My thighs tremble violently. My voice breaks around his name. And when he lets go of my wrists and flips me like I weigh nothing, I barely register the motion. I’m still floating in the aftershock, still twitching from it, hips jerking helplessly even as he bends me over the edge of the bed.
“Damn, look at you,” Knox groans, voice ragged, his hands like brands on my hips as he flips me easily and lays me flat against the edge of the bed. “You come like it’s the end of the world.”
It feels like the end of the world.
Like something inside me shattered and remade itself in his hands. Like he’s pulled the breath from my lungs and replaced it with a heat that only exists when he’s inside me.
I can’t speak. I can barely think . I’m trembling, every nerve still lit up, twitching under his touch.
His hands grip my thighs and drag me back to the edge, until my legs are dangling and my back arches off the mattress.
The air is thick and electric, and I feel everything.
The rough drag of his skin against mine, the slick heat between my thighs, the way my body pulses around nothing, desperate and empty until…
He thrusts back into me.
Deep.
Hard.
One fluid stroke that punches the air from my lungs.
I cry out, fingers curling into the sheets, already so spent I should be useless, but the second he’s back inside me, I’m wide open again. Helpless. Wanting.
Knox leans over me, a hand braced beside my head, the other gripping my thigh to hold me still as he fucks into me with ruthless, slow precision. His skin is flushed, damp with sweat, and his eyes, fuck, his eyes, are wild. Dark. Unfocused.

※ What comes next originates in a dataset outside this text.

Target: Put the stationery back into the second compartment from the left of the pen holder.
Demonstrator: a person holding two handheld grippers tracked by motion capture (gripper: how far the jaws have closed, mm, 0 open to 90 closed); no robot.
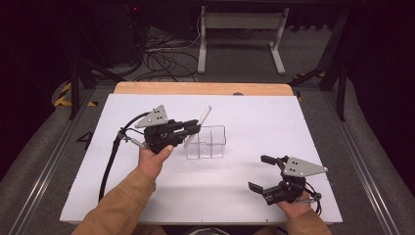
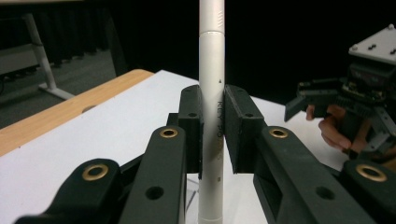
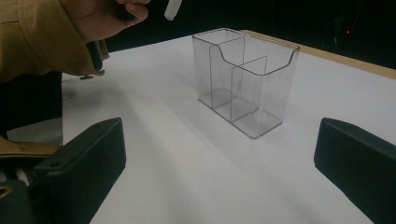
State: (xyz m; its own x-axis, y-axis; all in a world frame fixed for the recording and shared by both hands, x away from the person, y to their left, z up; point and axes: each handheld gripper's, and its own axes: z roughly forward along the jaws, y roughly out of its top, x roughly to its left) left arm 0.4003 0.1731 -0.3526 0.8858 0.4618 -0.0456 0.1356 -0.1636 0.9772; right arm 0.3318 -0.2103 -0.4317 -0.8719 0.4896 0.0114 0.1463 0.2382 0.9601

Like he’s barely hanging on.
“Fucking perfect ,” he pants, jaw clenched, lips grazing my temple as his hips snap forward again. “You feel like heaven.”
My entire body tenses, every aftershock firing again as he keeps going, keeps pressing deeper, until it’s all too much and still not enough.
I can feel the sweat sliding down the curve of my back. Feel the stretch, the heat, the absolute ruin of it.
The sound of our skin meeting is filthy and wet and constant. The bed creaks beneath us. The air tastes like salt and sex and desperation.
And he doesn’t stop.
Not until his thrusts stutter, his breathing turns to ragged gasps, and his fingers dig so hard into my thighs I know I’ll wear the imprint for days.
“Fuck, Josie.”
He groans, low and guttural, one final thrust burying him deep as he spills inside me, warmth spreading in thick pulses that make me clench around him all over again.
My name falls from his lips like a prayer and a curse, like I’m something sacred he doesn’t quite know what to do with.
And for a moment, we don’t move.
Just breathing. Just shaking. Just feeling .
His forehead drops to mine, his chest heaving against my back, and I can feel him still pulsing inside me, like even now, he doesn’t want to let go.
I don’t want him to.
I’m ruined.
Dripping.
His .
And I never want to be anything else.